Today I attended two funerals. I have never had two in one day before in my life. This is not one of those "firsts" you ever desire or ever even think of as a possible occurrence until you are faced with it. When I was in my twenties I remember people a generation ahead of me complaining about how in their forties they began to attend more funerals than weddings, and how they knew it was only going to get worse. (I am guessing they received that warning from the generation ahead of THEM). I know it isn't rocket science to realize this is just a fact of life. But here I am...forty-two years old, recalling that tidbit of info remarked upon by people who seemed SO OLD at the time, and realizing they were right (and aren't they always?). Can I just say that this sucks?!
As I ponder the mathematics of this supposed fact, I find that it IS true. In the past year, I have only attended two weddings, one of which was my only daughter's (yet another realization of my age and stage in life). Considering I am already matching that total today in funerals, and knowing I've been to several other funerals this year, I guess the findings support the hypothesis. Kind of a depressing reality with which to be faced. Weddings are quite a bit more fun than funerals--and quite a bit easier on you emotionally. But as God's Word says in Ecclesiastes 3, "There is a time for everything , and a season for every activity under heaven: a time to be a born and a time to die...a time to mourn and a time to dance..."

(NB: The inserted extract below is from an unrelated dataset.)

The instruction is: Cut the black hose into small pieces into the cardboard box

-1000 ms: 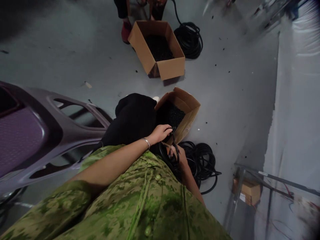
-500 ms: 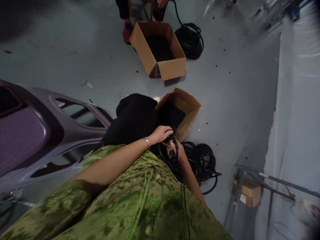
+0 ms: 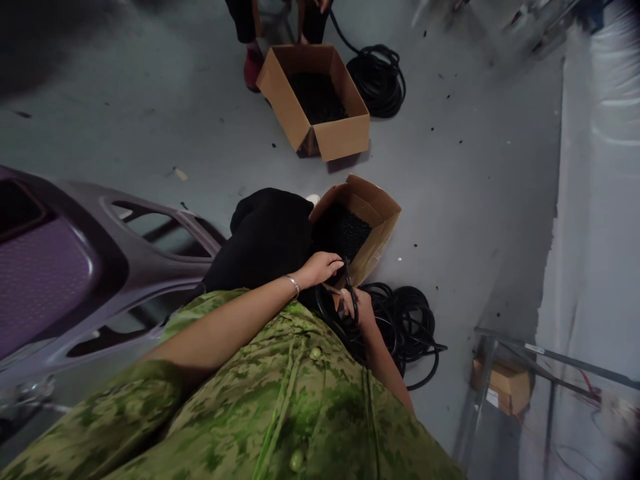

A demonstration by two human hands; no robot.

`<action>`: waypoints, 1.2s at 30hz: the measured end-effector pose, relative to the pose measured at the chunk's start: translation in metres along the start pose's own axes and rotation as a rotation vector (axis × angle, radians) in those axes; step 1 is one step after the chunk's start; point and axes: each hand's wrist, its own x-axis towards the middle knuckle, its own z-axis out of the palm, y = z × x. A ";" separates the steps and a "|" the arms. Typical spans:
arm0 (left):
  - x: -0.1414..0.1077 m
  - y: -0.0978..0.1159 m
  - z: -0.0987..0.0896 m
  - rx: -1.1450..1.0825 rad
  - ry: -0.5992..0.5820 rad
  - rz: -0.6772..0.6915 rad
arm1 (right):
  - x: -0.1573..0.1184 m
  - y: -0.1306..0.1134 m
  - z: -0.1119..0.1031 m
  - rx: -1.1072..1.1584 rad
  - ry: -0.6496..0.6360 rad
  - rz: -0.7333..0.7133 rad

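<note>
Over the near edge of an open cardboard box point(image 3: 384, 227), my left hand point(image 3: 321, 269) pinches the end of a thin black hose, mostly hidden by the fingers. My right hand point(image 3: 362, 308) is closed round the dark looped handles of scissors point(image 3: 349, 275), whose blades point up beside my left fingertips. Small black pieces point(image 3: 354, 230) lie in the box. A tangled coil of black hose point(image 3: 413, 317) rests on the floor to the right of my right hand.
Ahead stands another cardboard box point(image 3: 345, 138) with black pieces, beside a hose coil point(image 3: 377, 81) and a person's legs. A purple-grey plastic chair point(image 3: 107, 267) is at the left. A metal frame point(image 3: 560, 357) stands at the lower right.
My right hand and the scissors have shifted slightly, and the blades' angle differs a little. My left hand has barely moved. The other person's hands have moved partly out of view at the top.
</note>
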 end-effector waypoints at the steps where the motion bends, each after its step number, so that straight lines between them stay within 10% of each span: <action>1: 0.000 0.000 0.000 -0.002 -0.004 -0.001 | -0.001 0.001 0.001 -0.022 0.011 0.000; 36: 0.000 0.004 0.001 0.397 0.035 -0.161 | 0.016 0.019 0.006 -0.047 0.025 0.072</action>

I remember in my twenties attending so many weddings that my husband and I seriously had to have a special budget allowance just for shower and wedding gifts. Because we had our daughter when we were extremely young, she was asked by numerous college friends of ours, as well as family members, to be the flower girl or Jr. bridesmaid in their weddings. She filled that role nine times, and I guess I remember that distinctly because it was kind of a big deal to our Allie. She was such a girly-girl, and having excuses to dress-up and smile pretty for pictures was right down her alley (pun intended). Now that she's in HER twenties, she is the one attending weddings on a nearly monthly basis, and even more frequently through the summer months when weddings are in prime season. Those were the good 'ol days.

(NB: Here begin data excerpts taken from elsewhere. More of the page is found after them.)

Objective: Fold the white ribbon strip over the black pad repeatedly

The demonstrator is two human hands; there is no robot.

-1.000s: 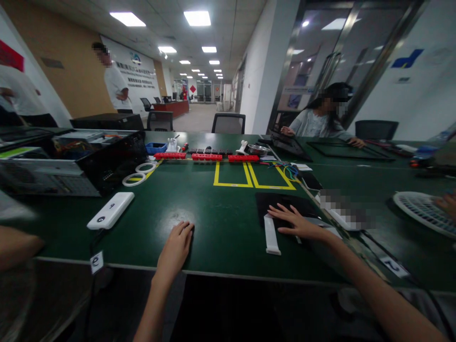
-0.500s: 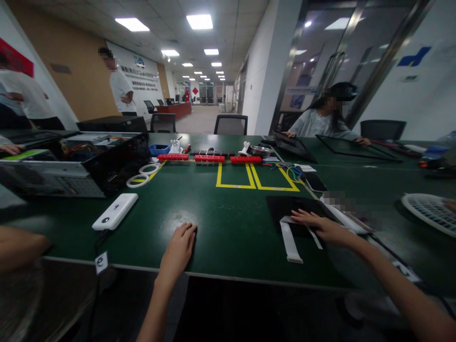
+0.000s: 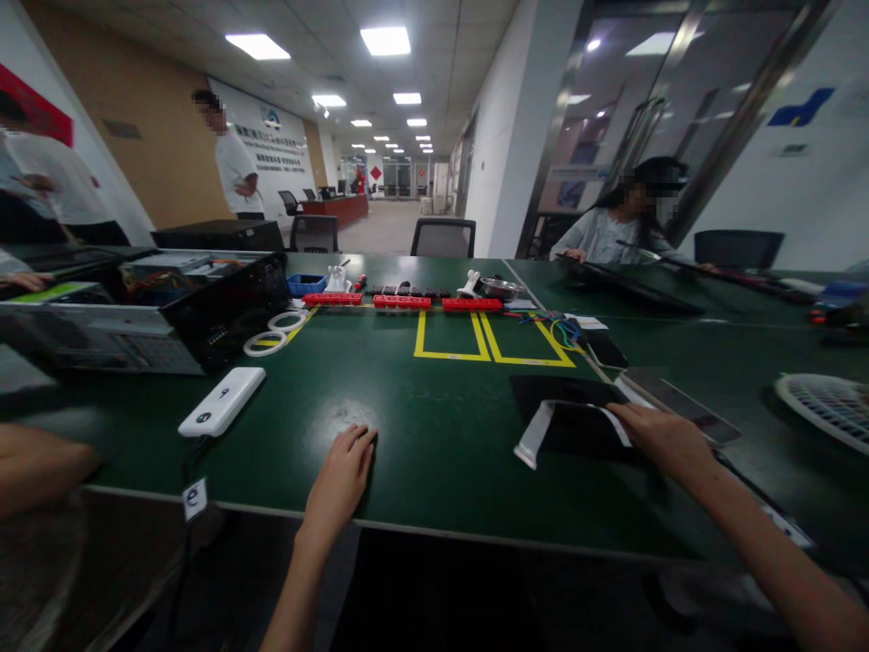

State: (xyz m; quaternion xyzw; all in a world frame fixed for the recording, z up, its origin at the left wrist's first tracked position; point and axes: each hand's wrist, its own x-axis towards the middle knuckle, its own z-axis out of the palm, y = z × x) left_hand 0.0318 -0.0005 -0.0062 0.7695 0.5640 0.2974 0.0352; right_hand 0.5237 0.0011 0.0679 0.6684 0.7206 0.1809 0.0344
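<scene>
My right hand [image 3: 669, 444] has its fingers closed on one end of a white flat ribbon cable [image 3: 538, 433]. The cable bends over a black mat [image 3: 577, 431], and its far end, with a small connector, hangs out to the left of the mat. Resting on the green tabletop near the front edge, my left hand [image 3: 345, 466] lies palm down with loosely curved fingers and holds nothing visible.
An opened computer case [image 3: 156, 317] stands at the left, near white rings [image 3: 266, 343] and a white power bank [image 3: 224, 400]. Red blocks [image 3: 402, 302] line the back behind yellow tape outlines [image 3: 453, 356]. A dark phone [image 3: 681, 403] and a white basket [image 3: 821, 398] lie right; co-workers sit around.
My right hand has moved right and closed on the ribbon cable's end. The cable's connector end has swung left and up. My left hand has stayed put.
</scene>
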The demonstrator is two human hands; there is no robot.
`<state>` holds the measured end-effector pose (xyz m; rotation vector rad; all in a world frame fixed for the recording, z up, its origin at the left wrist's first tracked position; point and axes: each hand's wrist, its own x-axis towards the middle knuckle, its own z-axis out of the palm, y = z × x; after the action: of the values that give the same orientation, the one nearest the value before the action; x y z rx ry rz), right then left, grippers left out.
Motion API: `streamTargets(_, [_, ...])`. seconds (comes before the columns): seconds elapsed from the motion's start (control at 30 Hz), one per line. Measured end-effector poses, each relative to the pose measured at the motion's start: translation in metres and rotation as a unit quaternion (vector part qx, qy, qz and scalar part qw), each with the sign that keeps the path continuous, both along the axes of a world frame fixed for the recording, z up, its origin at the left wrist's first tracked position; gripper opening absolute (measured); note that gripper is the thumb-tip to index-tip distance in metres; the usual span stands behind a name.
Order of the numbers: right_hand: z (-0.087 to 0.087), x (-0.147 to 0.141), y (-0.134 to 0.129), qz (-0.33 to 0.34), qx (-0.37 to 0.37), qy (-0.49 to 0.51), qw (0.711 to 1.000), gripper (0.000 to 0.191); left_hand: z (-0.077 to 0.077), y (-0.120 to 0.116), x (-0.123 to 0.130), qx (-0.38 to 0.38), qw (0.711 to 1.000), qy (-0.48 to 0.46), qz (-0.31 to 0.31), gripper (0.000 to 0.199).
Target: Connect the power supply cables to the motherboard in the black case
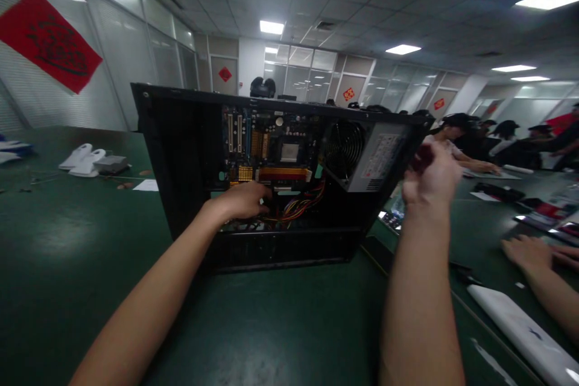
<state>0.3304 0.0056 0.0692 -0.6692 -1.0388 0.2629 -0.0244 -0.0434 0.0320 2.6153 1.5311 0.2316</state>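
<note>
A black computer case (283,248) stands open toward me on the green table, slightly tilted. Inside it are a motherboard (266,145) with a bare processor socket area, and a grey power supply (380,157) with its round fan at the upper right. My left hand (239,200) reaches into the case below the board, fingers curled next to a bundle of coloured cables (301,206); what lies between the fingertips is hidden. My right hand (434,175) is raised at the case's right outer side, beside the power supply end. Its fingers are blurred and partly hidden.
White shoe-like objects (84,160) and a small grey box (111,164) lie at the left. On the right are a white panel (527,329), another person's hand (527,253) and a black item (500,192). Several people sit farther back.
</note>
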Motion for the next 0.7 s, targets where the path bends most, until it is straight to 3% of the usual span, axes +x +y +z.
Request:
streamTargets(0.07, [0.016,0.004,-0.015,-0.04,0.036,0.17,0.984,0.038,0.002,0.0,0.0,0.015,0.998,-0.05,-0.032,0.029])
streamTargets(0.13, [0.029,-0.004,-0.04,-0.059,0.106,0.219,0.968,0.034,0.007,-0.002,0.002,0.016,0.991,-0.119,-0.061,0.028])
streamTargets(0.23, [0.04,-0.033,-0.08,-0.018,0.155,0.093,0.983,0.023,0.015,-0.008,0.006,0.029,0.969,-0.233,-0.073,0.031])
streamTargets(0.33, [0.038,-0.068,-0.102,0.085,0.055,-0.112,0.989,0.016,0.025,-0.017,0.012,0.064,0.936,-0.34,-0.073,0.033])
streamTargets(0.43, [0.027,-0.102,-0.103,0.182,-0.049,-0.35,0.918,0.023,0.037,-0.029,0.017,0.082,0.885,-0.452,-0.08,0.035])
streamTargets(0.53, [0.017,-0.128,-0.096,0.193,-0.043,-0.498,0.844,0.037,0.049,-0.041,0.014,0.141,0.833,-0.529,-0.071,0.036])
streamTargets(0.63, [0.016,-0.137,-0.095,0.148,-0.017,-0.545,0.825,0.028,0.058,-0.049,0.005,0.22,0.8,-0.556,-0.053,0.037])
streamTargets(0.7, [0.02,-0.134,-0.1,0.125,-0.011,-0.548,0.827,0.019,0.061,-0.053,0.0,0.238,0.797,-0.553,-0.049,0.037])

My husband's parents and mine, all in their sixties and up, attend funerals so often now that they have to realign their lives around them at times. I don't even want to think about how this is going to get worse. My mother, who has a warped sense of humor and way of looking at things at times, has gone so far as to say, "Well, when everyone you know is dying, you find yourself becoming more 'okay' with the idea yourself, because you don't know anybody anymore!" She kills me. She's also constantly saying with a twinkle and a chuckle, "Oh, death doesn't scare me! Everybody wants to go to heaven, but nobody wants to die!" I guess having that light-hearted mentality about the whole thing is going to be essential. What else can you do? Death and taxes...death and taxes.